Kate: Even if you don’t like Tom cruise, it’s a 

Brent: great movie. I agree. I’ve seen it. Very good. Okay. Alright, so let’s move into little, let’s talk a little bit about entrepreneur entrepreneurship. My daughter just got a job with a CRM company called endear and they’re based outta New York, a very young entrepreneur lady who started it with a partner and te.

Brent: Did you have any struggles as an entrepreneur? 

Kate: oh, so many. I think the one that’s ever present for me is it’s, I don’t know if it’s confidence I, I don’t have an imposter syndrome per se, but I take things personally, that, that whole. Bullshit about it being work and business and not personal it’s it is bullshit, to me it is of course it’s personal, it affects people’s lives, right?

Kate: I That’s, it has to be right. And I’ve had to make decisions. I’ve had to let people go. I know how all that, how hard that stuff is. But I,

Kate: the pressure that I put on myself is pretty sprint. I perceive that there’s pressure being put on me by others as well. That may or may not be true, but there’s certainly that there’s that perception whether it’s my customers, like I wanna succeed for you. Whether it’s other women entrepreneurs, my investors, my fam, my family my team, obviously Lauren and Brian and Kristen, Jason and everybody, Kristen and Katie, Greg, I think that’s all.

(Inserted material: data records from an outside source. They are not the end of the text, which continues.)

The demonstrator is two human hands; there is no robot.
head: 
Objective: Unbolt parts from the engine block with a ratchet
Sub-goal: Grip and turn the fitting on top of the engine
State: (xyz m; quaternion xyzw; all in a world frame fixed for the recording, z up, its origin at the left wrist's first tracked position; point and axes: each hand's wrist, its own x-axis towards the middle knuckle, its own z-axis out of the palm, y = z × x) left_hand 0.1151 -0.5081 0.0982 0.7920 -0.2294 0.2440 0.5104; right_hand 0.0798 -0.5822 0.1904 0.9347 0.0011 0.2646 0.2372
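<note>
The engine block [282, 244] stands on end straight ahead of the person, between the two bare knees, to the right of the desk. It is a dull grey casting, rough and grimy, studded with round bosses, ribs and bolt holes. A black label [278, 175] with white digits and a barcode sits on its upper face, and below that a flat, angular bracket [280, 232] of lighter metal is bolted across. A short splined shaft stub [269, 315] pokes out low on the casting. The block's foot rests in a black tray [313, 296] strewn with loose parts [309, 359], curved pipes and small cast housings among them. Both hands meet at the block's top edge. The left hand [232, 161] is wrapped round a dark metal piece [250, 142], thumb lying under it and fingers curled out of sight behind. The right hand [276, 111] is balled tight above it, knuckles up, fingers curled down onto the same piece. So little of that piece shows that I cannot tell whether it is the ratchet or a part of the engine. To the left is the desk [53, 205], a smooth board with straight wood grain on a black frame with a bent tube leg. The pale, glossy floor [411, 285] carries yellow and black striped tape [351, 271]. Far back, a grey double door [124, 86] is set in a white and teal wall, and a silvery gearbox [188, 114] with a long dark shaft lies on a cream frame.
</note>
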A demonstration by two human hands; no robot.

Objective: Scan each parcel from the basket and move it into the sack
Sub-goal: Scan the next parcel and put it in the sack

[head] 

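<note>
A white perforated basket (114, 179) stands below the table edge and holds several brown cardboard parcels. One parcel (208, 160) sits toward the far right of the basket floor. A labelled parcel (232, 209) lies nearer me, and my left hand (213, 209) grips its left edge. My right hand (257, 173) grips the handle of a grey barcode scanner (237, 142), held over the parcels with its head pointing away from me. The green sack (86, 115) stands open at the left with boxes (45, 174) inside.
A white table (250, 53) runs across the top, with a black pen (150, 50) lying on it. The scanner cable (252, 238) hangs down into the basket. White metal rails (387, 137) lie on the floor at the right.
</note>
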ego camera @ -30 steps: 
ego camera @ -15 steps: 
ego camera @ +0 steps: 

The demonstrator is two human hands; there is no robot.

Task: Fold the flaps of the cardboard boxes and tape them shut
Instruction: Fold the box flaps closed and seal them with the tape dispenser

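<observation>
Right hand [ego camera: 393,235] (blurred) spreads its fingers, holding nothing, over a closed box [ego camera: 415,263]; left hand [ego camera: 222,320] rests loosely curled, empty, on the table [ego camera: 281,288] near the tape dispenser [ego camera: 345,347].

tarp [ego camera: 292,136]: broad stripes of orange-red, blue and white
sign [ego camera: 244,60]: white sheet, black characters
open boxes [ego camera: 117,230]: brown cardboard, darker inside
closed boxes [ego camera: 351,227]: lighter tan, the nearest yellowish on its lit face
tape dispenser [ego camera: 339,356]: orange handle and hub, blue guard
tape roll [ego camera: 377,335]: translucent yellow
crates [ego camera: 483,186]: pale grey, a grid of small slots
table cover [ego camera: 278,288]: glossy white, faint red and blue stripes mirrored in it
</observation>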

Kate: Did I forget anyone, Emma Alex , and I, the problem is I don’t know what failure looks like. So let me just put this in the ground for everybody. We’re bringing it down. Brian, my CTO is very good at being positive and PR and practical. He’s an engineer. So he, he, he shoots pretty straight and I’m always.

Kate: wallowing in the negative. And he’s dude, like you have to really understand this, the odds of what lately is. So the chances of startups succeeding at all is already ne it’s negative. The fact that lately still exists. The fact that we have revenue, that we have hundreds of customers, we’ve had thousands before, we’re figuring out how to do it all here.

Kate: He’s like lately should have died a million. So you really need to acknowledge this, but it’s not that I don’t acknowledge it. It’s that the road to getting to the next level, like the levels, the goal post move a lot, which is very frustrating to me. Like I’m trying to figure out Brent constantly not how to win the game, how to beat the machine.

Kate: Okay. That’s all I think about how do I beat the fucking machine? Beat it into the ground. That’s what I. That’s all I see. And it’s not enough for me just to have a nice little business here. That’s not the game I’m playing, right? That’s not this game. And when you do everything that’s prescribed and you do it like to the fucking awesomeness of awesome platinum level superstar, galactic awesomeness, which is what we do.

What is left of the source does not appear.